*COLLECTED DATA*.
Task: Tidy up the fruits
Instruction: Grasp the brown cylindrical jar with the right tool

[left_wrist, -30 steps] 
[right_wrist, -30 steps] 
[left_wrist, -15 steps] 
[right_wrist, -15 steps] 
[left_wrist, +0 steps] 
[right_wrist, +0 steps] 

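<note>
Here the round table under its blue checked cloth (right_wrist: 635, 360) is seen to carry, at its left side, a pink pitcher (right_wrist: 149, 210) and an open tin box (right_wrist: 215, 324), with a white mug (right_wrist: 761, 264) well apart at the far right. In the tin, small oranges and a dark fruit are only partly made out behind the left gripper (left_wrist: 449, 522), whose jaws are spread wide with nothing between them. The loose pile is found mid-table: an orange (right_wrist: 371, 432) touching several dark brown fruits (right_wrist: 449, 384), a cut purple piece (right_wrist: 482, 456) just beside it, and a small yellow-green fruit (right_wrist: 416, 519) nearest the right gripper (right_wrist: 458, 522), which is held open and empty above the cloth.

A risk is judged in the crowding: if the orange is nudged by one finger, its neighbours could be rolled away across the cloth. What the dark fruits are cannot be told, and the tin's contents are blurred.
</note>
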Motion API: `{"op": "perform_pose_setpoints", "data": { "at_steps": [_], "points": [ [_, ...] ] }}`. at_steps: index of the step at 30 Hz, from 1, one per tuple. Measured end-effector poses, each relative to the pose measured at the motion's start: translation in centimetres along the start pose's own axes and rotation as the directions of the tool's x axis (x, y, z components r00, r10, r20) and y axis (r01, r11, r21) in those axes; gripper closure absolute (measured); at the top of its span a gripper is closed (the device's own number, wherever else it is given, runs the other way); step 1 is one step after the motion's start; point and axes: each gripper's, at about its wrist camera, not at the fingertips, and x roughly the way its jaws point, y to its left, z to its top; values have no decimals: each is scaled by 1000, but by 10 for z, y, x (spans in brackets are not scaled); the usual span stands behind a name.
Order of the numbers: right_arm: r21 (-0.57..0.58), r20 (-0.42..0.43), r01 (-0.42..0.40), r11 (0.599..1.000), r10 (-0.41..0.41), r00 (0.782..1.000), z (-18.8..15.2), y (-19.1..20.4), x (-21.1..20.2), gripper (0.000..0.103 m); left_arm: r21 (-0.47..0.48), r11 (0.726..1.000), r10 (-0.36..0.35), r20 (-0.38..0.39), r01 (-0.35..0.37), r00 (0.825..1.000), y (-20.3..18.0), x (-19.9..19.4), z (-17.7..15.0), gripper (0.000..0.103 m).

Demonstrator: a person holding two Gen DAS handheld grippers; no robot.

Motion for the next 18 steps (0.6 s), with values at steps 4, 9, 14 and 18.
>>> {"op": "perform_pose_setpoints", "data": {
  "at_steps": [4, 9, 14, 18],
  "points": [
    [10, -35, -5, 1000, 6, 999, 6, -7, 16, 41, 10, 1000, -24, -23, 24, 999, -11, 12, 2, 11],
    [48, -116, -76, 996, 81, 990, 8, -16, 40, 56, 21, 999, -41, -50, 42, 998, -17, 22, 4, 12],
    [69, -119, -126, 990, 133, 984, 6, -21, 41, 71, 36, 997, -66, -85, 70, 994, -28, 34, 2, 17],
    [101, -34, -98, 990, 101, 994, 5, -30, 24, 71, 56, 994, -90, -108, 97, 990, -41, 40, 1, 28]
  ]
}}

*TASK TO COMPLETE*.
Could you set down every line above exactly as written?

*WRITTEN RESPONSE*.
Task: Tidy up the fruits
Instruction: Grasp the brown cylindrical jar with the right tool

[left_wrist, -30 steps] 
[right_wrist, -30 steps] 
[left_wrist, -15 steps] 
[right_wrist, -15 steps] 
[left_wrist, +0 steps] 
[right_wrist, +0 steps] 

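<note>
Here the round table under its blue checked cloth (right_wrist: 635, 360) is seen to carry, at its left side, a pink pitcher (right_wrist: 149, 210) and an open tin box (right_wrist: 215, 324), with a white mug (right_wrist: 761, 264) well apart at the far right. In the tin, small oranges and a dark fruit are only partly made out behind the left gripper (left_wrist: 449, 522), whose jaws are spread wide with nothing between them. The loose pile is found mid-table: an orange (right_wrist: 371, 432) touching several dark brown fruits (right_wrist: 449, 384), a cut purple piece (right_wrist: 482, 456) just beside it, and a small yellow-green fruit (right_wrist: 416, 519) nearest the right gripper (right_wrist: 458, 522), which is held open and empty above the cloth.

A risk is judged in the crowding: if the orange is nudged by one finger, its neighbours could be rolled away across the cloth. What the dark fruits are cannot be told, and the tin's contents are blurred.
</note>
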Motion API: `{"op": "perform_pose_setpoints", "data": { "at_steps": [_], "points": [ [_, ...] ] }}`. at_steps: index of the step at 30 Hz, from 1, one per tuple. Measured end-effector poses, each relative to the pose measured at the motion's start: translation in centimetres along the start pose's own axes and rotation as the directions of the tool's x axis (x, y, z components r00, r10, r20) and y axis (r01, r11, r21) in those axes; gripper closure absolute (measured); at the top of its span a gripper is closed (the device's own number, wherever else it is given, runs the other way); step 1 is one step after the motion's start; point and axes: each gripper's, at about its wrist camera, not at the fingertips, and x roughly the way its jaws point, y to its left, z to its top; values have no decimals: each is scaled by 1000, but by 10 for z, y, x (spans in brackets are not scaled); the usual span stands behind a name.
Order of the numbers: right_arm: r21 (-0.57..0.58), r20 (-0.42..0.43), r01 (-0.42..0.40), r11 (0.599..1.000), r10 (-0.41..0.41), r00 (0.782..1.000), z (-18.8..15.2), y (-19.1..20.4), x (-21.1..20.2), gripper (0.000..0.103 m); left_arm: r21 (-0.47..0.48), r11 (0.726..1.000), r10 (-0.36..0.35), r20 (-0.38..0.39), r01 (-0.35..0.37), r00 (0.825..1.000), y (-20.3..18.0), x (-19.9..19.4), z (-17.7..15.0), gripper (0.000..0.103 m).

Demonstrator: a person holding two Gen DAS handheld grippers; no robot.

Motion for the next 18 steps (0.6 s), with values at steps 4, 9, 14 and 18.
>>> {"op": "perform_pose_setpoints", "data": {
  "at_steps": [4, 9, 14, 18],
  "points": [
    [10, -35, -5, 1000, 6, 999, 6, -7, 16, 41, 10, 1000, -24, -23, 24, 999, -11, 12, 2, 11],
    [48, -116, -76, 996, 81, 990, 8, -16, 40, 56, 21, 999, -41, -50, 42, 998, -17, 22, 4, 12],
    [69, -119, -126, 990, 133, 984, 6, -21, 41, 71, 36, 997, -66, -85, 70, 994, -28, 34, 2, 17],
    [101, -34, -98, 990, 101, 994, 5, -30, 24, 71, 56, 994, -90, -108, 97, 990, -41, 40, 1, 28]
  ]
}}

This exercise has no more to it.